In my office at the Department of Finance—at the time I was advising Canada’s minister—I was on the phone with a colleague connected to global health intelligence.
“It’s much worse than we think,” he said. “We have no idea how serious this is going to be.”
A week or so later, on Friday the 13th, when COVID-19 shut us down, we began planning the economic response that would blunt the collective trauma we would face as a country.
With the lessons of recent economic crises to draw upon for guidance, measures were quickly enacted to keep Canadians whole. The economic response was immediate, impactful, and helped millions suffering the economic perils of lockdown.
Plainly said, the economic response of the Canadian government was swift and robust.
Pull back the curtain, however, and the picture at the time was one of a government scrambling to coordinate the whole of the emergency response. The economy was one element. But ensuring the durability of our health system(s), our industrial manufacturing capacity, and the multi-jurisdictional coordination required to keep people safe were less obvious.

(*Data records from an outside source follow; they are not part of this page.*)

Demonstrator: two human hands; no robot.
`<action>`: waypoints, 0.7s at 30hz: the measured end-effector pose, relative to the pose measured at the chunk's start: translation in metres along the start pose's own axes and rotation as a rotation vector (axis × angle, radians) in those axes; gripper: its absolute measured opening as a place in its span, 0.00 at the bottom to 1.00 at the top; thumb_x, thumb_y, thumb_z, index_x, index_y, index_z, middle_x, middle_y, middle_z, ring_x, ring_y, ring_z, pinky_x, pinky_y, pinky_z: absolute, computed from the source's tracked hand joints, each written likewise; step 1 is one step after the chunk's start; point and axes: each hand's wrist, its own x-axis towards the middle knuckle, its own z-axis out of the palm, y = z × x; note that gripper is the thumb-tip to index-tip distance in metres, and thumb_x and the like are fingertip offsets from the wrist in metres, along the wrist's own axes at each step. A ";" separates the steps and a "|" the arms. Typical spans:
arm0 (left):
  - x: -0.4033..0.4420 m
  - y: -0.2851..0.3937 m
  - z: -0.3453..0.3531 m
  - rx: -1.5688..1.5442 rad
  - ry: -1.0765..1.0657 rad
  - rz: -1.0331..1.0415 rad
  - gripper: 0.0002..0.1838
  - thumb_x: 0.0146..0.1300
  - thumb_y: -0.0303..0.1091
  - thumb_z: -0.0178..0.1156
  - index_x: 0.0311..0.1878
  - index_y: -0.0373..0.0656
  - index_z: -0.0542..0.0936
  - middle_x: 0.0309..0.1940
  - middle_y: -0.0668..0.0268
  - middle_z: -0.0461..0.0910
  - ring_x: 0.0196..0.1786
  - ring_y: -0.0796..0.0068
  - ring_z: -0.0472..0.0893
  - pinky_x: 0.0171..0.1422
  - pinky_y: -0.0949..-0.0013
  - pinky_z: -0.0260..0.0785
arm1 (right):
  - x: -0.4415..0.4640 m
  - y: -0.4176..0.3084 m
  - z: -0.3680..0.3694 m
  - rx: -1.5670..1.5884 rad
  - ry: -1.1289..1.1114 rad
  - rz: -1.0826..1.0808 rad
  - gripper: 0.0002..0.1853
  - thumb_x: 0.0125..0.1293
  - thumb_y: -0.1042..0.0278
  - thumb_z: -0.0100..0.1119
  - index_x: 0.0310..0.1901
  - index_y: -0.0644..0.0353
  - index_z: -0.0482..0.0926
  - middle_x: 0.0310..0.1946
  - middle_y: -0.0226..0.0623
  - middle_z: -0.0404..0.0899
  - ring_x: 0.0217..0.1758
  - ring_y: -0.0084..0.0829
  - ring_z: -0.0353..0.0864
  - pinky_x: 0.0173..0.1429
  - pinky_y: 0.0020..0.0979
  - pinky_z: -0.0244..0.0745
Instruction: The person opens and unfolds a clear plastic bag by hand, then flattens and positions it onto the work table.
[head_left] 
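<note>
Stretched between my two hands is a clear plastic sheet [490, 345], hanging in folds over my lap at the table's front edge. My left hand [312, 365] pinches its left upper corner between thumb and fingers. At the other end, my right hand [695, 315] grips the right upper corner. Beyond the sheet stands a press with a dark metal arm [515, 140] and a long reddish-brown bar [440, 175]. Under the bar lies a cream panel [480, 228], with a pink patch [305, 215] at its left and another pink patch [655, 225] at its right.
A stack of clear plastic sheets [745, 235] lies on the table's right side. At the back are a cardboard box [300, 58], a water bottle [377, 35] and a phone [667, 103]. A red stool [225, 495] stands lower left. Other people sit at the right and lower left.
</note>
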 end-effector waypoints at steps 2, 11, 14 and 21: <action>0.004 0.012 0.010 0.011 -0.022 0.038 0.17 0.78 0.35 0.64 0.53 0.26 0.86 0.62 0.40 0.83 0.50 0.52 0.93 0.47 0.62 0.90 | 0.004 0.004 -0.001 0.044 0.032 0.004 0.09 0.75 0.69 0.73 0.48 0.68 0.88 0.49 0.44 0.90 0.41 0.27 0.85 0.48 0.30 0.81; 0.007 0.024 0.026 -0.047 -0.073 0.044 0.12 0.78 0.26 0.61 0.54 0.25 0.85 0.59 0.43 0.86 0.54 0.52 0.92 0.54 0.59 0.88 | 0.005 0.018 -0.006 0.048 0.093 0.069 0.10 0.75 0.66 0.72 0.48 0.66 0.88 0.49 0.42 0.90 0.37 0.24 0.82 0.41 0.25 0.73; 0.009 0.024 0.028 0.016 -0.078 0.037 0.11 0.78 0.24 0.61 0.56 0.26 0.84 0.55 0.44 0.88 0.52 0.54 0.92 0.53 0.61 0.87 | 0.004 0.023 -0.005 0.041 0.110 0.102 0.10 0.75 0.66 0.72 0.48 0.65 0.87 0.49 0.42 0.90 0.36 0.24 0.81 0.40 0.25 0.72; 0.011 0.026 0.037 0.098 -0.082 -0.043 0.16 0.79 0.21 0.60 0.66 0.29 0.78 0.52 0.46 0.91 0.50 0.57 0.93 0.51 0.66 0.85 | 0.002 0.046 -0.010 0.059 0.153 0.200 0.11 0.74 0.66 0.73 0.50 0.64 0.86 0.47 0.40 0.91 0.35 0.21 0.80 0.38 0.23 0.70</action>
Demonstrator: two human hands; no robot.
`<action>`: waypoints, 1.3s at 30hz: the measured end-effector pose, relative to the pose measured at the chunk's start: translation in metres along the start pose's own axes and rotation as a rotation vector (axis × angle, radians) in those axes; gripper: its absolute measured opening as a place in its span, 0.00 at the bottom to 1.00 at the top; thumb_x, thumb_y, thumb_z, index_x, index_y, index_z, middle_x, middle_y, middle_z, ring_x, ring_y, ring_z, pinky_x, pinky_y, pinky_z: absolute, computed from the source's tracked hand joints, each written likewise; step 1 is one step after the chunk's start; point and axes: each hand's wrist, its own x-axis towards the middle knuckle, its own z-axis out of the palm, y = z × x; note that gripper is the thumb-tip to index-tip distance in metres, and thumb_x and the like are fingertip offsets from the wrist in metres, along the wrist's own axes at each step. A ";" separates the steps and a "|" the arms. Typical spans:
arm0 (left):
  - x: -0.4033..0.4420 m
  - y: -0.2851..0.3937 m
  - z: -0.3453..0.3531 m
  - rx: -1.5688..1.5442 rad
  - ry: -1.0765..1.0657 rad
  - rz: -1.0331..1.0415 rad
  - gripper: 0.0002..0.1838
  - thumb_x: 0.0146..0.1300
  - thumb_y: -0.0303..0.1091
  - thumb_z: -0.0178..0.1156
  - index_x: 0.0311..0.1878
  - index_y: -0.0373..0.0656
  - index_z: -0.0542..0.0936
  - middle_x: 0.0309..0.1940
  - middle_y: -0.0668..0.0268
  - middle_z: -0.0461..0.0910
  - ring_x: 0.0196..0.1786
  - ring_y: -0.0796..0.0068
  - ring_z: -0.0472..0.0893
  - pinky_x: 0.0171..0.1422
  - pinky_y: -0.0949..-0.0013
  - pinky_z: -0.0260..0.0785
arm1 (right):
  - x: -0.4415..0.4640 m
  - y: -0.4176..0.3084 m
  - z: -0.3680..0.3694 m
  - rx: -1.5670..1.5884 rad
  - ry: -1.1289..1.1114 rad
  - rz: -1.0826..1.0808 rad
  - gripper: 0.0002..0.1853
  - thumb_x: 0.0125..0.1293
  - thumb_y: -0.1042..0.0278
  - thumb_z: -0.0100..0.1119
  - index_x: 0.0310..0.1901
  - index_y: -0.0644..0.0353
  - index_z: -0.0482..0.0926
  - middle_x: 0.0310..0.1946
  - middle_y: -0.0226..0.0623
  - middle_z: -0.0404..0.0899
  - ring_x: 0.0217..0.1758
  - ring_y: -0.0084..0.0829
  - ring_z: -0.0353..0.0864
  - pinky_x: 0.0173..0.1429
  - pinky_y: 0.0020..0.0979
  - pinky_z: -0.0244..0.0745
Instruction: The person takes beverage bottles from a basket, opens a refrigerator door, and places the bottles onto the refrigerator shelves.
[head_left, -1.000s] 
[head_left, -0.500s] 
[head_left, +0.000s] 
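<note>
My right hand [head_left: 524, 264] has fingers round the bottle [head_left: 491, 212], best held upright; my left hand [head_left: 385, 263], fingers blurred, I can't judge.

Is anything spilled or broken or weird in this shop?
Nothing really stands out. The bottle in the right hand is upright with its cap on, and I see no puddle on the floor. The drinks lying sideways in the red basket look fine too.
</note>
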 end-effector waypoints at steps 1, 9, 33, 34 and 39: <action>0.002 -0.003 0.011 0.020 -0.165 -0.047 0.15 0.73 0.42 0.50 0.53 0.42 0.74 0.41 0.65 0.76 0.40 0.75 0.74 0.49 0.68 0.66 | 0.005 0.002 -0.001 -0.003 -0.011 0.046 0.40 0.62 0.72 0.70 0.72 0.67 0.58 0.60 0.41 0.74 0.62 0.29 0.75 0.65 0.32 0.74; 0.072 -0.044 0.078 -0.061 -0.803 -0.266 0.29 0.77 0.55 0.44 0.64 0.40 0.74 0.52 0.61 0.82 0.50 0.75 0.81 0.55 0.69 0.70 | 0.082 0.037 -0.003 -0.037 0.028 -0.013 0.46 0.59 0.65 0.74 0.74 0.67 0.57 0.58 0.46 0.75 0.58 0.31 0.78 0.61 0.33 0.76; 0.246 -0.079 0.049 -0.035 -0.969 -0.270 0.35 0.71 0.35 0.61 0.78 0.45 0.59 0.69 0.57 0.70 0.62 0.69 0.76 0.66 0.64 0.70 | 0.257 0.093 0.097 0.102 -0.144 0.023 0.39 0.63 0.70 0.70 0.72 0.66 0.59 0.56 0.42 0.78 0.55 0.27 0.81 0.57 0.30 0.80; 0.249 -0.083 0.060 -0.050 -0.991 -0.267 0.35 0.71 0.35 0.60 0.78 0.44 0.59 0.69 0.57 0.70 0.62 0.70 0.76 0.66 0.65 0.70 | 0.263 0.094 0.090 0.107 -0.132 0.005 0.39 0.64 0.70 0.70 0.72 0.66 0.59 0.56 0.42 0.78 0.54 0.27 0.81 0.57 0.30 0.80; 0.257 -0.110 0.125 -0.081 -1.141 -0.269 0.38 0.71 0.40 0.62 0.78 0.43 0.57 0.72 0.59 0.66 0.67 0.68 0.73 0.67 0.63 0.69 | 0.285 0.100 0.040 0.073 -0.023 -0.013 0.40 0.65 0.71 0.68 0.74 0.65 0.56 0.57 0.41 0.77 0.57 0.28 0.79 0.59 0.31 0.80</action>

With no internal mechanism to map Canada’s public health emergency assets (e.g. PPE stockpiles, leading vaccine research, and available diagnostic and testing equipment) Canadian officials found themselves on the phone with our American friends, who had a better beat on where our own best resources lie.
As I recently heard one senior official of the time say, “We had to turn outside to rapidly pull together a picture of the state of industry, what were our capabilities, where were the gaps…”
COVID-19 shone a glaring light on the gaps in Canada’s public health emergency preparedness. Canada’s ability to rapidly detect, assess, and mitigate threats to human health were wanting.
Our ability to gather intelligence was lacking. Our capacity to collect and aggregate multi-jurisdictional data in real time was outdated. Add to that the decades long decline in Canada’s domestic biopharmaceutical industry.
In Budget 2021, the government announced a $2.2 billion Bio-manufacturing the Life Sciences Strategy that rests on the need for better coordination and governance of our public health emergency systems. It acknowledges the need to enable rapid decision-making and ensure that investments and actions achieve maximum impact.
Considering the experience of the pandemic, that’s a good start. But what else?
Earlier this week, a panel of experts brought together by the Public Policy Forum (PPF), released its report: The Next One: Preparing Canada for another health emergency.
The report calls for better risk assessment, emergency planning, and interoperability of data systems. It proposes a new institution to oversee health security, as well as need to identify, build and promote the Canadian comparative advantage in the global health supply chain. It also highlights the need for standardized electronic intelligence gathering to ensure real-time data is available to decision makers in a crisis.
Preparing for the next health emergency requires a multi-sectoral effort. InterKnowlogy can be a part of that effort.
With decades’ experience working with BioTech firms, the iK Insights platform helps organizations contextualize and communicate insights faster, enabling free-flowing data analysis that reduces response times and enables swift and certain action by decision makers.
In fact, iK Insights played an important role during the pandemic, helping a leading US BioTech firm track their fleet of medical devices, monitor disease spread, and inform next steps for public health. By helping the company deploy thousands of instruments with confidence, an IoT-enhanced platform offered detailed reporting and analysis that supported monitoring and control efforts to stem the spread of COVID-19.
Due largely to a herculean effort on the part of Canadians, we made it through the worst stages of the pandemic. Though, it cost us 53,000 Canadian lives, not to mention the untold physical, mental, and psychological trauma that we will grapple with for years.
After a summer of wildfires, floods, and hurricanes, it’s understandable that attention has turned to preparing for a future of extreme weather. However, as the PPF report reminds us, preparing for the next public health emergency cannot lose steam.
Helping map out Canada’s comparative life sciences advantage is only the beginning. While iK Insights could paint a clear picture of where Canada fits into the global life sciences supply chain, it could also build capacity for the real-time, interoperable, and communicable data analysis that is required to fight the next public health war.
Building Canada’s health emergency preparedness capacity can make us less reactive during the next outbreak. Being ready to trade our strategic advantages will make us less reliant on our cheque book to procure vaccines and other essential biotech equipment.
Ultimately, preparing for “The Next One” can drive innovation, spur economic growth, and most importantly help keep us safe.